Several other researchers opted to focus on how best to prepare for adapting to the effects of climate change and how to harness technology to continue to advance society. Their collective observations and recommendations received equal praise as well as condemnation from the opposition. While some countries offered token gestures in the last few years and others signed global accords like The Paris Agreement, no research or policy would have prepared any of them for this singular, unforeseeable event that would quite literally expose all of their nescient lives.
The remaining survivors of Kristallnacht (or the Night of Broken Glass) which took place from November 9 to November 10, 1938 could recount a similar modulation on a much more local scale.
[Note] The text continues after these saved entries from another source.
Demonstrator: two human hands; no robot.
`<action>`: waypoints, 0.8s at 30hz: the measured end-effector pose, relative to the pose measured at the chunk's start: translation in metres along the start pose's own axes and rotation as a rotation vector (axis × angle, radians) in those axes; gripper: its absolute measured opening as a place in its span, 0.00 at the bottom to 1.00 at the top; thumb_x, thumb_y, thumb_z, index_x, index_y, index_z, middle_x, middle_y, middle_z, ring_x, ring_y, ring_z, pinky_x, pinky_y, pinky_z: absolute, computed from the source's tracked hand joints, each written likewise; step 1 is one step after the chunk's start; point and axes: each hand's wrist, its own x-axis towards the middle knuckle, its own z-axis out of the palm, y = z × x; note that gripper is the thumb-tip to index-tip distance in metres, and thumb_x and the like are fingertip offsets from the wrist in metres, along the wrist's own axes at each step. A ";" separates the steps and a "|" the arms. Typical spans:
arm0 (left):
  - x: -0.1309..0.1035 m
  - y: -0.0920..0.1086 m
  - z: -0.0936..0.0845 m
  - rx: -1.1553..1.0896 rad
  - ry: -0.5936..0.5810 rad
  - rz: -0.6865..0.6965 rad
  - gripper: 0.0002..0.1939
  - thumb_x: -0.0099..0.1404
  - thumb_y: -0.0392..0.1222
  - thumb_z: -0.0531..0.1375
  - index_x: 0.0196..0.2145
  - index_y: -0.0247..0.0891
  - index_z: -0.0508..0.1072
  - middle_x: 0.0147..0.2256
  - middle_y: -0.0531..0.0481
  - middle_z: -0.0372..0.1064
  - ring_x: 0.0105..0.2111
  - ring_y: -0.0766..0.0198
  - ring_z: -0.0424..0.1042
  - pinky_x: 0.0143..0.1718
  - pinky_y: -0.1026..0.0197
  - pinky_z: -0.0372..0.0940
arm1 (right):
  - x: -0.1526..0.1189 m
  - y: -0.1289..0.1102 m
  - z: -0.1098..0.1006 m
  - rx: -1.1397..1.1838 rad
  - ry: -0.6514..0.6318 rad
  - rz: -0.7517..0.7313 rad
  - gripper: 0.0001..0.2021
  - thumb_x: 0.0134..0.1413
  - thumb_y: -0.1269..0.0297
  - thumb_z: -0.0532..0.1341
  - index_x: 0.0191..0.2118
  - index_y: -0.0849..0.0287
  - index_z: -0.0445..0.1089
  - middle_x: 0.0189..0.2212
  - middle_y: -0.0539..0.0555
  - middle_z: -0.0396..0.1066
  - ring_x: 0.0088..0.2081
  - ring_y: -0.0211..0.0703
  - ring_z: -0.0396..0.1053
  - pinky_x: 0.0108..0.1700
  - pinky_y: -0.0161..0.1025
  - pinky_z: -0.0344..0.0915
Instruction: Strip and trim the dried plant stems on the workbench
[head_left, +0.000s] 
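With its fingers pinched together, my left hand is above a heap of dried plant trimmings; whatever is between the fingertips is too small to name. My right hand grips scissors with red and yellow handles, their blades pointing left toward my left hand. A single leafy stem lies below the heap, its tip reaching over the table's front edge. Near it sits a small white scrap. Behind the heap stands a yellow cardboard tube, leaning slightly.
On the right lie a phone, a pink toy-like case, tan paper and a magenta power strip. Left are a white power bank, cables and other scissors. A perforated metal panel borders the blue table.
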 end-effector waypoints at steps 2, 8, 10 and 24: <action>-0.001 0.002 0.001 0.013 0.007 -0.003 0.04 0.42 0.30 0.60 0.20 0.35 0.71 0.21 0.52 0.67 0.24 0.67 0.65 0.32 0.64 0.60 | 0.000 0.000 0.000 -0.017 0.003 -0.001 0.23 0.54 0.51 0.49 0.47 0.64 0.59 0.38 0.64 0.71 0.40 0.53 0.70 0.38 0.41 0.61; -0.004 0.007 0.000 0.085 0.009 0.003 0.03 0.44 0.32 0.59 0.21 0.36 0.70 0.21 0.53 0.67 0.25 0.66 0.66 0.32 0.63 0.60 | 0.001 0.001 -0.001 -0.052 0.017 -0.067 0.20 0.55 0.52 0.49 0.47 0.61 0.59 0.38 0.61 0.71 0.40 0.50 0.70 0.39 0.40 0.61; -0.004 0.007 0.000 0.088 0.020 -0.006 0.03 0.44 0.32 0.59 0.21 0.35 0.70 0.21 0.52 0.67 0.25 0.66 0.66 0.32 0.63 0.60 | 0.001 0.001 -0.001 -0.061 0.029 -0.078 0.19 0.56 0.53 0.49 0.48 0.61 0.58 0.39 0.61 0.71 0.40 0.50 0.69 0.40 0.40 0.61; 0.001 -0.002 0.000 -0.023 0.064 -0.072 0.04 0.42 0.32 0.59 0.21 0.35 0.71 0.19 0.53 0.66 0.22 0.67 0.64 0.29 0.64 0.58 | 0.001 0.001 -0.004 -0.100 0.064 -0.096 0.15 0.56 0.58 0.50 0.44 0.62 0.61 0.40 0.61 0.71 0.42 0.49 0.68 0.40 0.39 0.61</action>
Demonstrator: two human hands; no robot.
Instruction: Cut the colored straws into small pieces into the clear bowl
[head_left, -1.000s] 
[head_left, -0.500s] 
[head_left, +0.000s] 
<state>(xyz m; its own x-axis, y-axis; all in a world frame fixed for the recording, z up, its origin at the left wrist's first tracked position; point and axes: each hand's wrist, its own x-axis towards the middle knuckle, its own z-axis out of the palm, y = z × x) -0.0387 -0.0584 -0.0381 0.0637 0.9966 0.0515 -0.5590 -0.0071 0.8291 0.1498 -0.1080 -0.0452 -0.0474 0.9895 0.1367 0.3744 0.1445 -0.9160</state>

Many were only small, impressionable children at the time but they could recall the execrable sights and the discordant sounds of Nazis in Germany destroying and torching synagogues and vandalizing Jewish businesses and homes. Parts of the population who experienced earthquakes and other natural disasters were all too familiar with the sonance. Those eyewitnesses and victims to terrorist attacks and other explosions shuddered at the jarring cacophony.
In an abrupt, literally earth-shattering burst of sound, all of the transparent glass across the globe fractured and splinted simultaneously and then bizarrely disappeared.
In the seconds that followed many immediately thought some tremor or solar flare may have been the cause of the sonic boom. Some quickly questioned why did all of the fragments proceed to disappear. A few people wondered if perhaps it was the failure of some major acoustic weapon testing. The thought of a large-scale military-type weapon, similar in concept to the vehicle-mounted active denial system (V-MADS), that some government was experimenting with to possibly destroy an asteroid or some other other rogue intention.
The hourglass didn’t just run out figuratively, it died quite literally as every hourglass dematerialized.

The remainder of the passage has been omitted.